Mediaset vs Youtube: il giudice mette i paletti

Pubblicato il 23 Febbraio 2014 alle 13:38 Autore: Guido Scorza

La vicenda è ormai nota ed è quella nell’ambito della quale Mediaset, nell’ormai lontano 2008, ha trascinato YouTube davanti al Tribunale di Roma chiedendo che quest’ultimo condannasse Big G a versarle oltre 500 milioni di euro – cifra poi raddoppiatasi nel corso del giudizio – a titolo dirisarcimento del danno arrecatole attraverso la pubblicazione di migliaia di spezzoni delle proprie trasmissioni televisive.

Ad oltre cinque anni dall’inizio del giudizio e quando ormai l’epilogo sembrava quasi scontato, il Tribunale di Roma, con una bella ordinanza dello scorso 14 febbraio ha raffreddato le aspettative della società del Cavaliere, chiarendo che prima di decidere vuole capire esattamente se e quando, in relazione a ciascuno dei video oggetto di contestazione, Mediaset abbia segnalato a YouTube in modo puntuale il carattere illecito di ogni singolo video.

Nel provvedimento – carico di prudenza e buon senso – il Presidente della Sezione specializzata di proprietà intellettuale del Tribunale di Roma, Tommaso Marvasi ricorda che la Corte di Giustizia dell’Unione Europea ha, ormai, messo stringenti paletti alla possibilità di ritenere un provider – come YouTube – responsabile dei contenuti pubblicati dagli utenti e saldamente ancorato tale eventualità alla circostanza che il provider, ricevuta una segnalazione qualificata, puntuale e circoscritta non sia, poi, tempestivamente attivato per porre fine alla violazione.

Ed è proprio questa la strada che il Tribunale di Roma sembra intenzionato a seguire prima di risolvere una delle questioni più delicate e complesse nel lungo confronto tra vecchi e nuovi protagonisti del sistema mediatico.

E’ per questo che il Presidente del Collegio – nonché relatore della causa – Tommaso Marvasi ha convocato i consulenti tecnici d’ufficio perché lo aiutino ad identificare, per ciascuno dei video oggetto di contestazione, se e quando Mediaset ne abbia chiesto a Google la rimozione e, naturalmente, se e quando Google vi abbia provveduto.

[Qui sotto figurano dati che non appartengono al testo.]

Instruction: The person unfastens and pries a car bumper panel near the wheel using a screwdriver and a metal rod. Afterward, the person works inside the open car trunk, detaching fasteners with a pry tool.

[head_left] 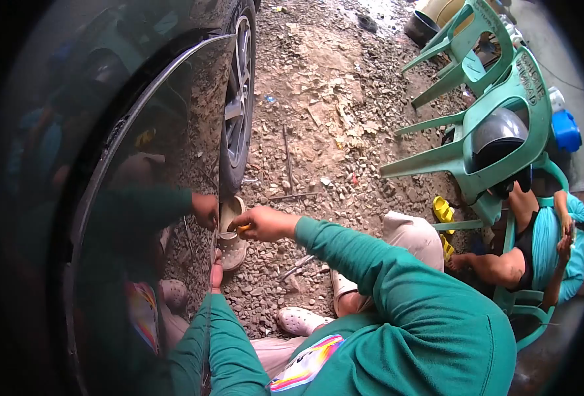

Nessuna anticipazione, naturalmente, circa la decisione finale ma sembra evidente che il Tribunale di Roma non ha intenzione di chiamare Google a rispondere della pubblicazione di contenuti dei quali Rti non gli abbia, tempestivamente segnalato, in maniera puntuale – ovvero previa indicazione della relativa url – il carattere illecito, chiedendogliene la rimozione.

Non è, infatti, difficile leggere tra le righe dell’Ordinanza il fermo convincimento del Tribunale circa l’impossibilità – alla stregua del diritto europeo, come di recente interpretato dalla Corte di Giustizia Ue – di ritenere sussistente, anche solo indirettamente, un obbligo generale di sorveglianza in capo all’internet service provider.

E’ una decisione, anche se interlocutoria, quella del Tribunale di Roma che riavvicina il nostro Paese all’Europa dove, tra l’altro, proprio nei giorni scorsi, i giudici spagnoli della Corte d’Appello di Madrid hanno confermato la sentenza con la quale, nel 2008 il Tribunale aveva integralmente respinto le domande proposte da Telecinco nei confronti di YouTube nell’ambito di una vicenda sostanzialmente gemella a quella cui si riferisce il giudizio pendente dinanzi ai giudici capitolini.

Il provvedimento, tra l’altro, conferma, ancora una volta, quanto sia azzardata l’idea alla base del recente Regolamento varato dall’Autorità per le Garanzie nelle Comunicazioni, di garantire la tutela del diritto d’autore online nell’ambito di procedimenti sommari, che dovrebbero concludersi in sole quattro settimane.

Come è possibile che l’Agcom riesca a definire in una manciata di giorni, questioni analoghe a quelle alle quali i giudici specializzati in proprietà intellettuale dei nostri Tribunali, dedicano anni di lavoro?

E’ una domanda destinata a rimanere senza risposta.

Per ora val la pena di accontentarsi di salutare con favore – a prescindere dall’esito e da chi dei contendenti si ritenga aver ragione – una decisione nella quale i giudici dimostrano di voler davvero capire prima di giudicare e, soprattutto, di aver ben colto l’esigenza, specie quando si parla di Internet, che  il nostro Paese proceda nel solco indicato dall’Europa.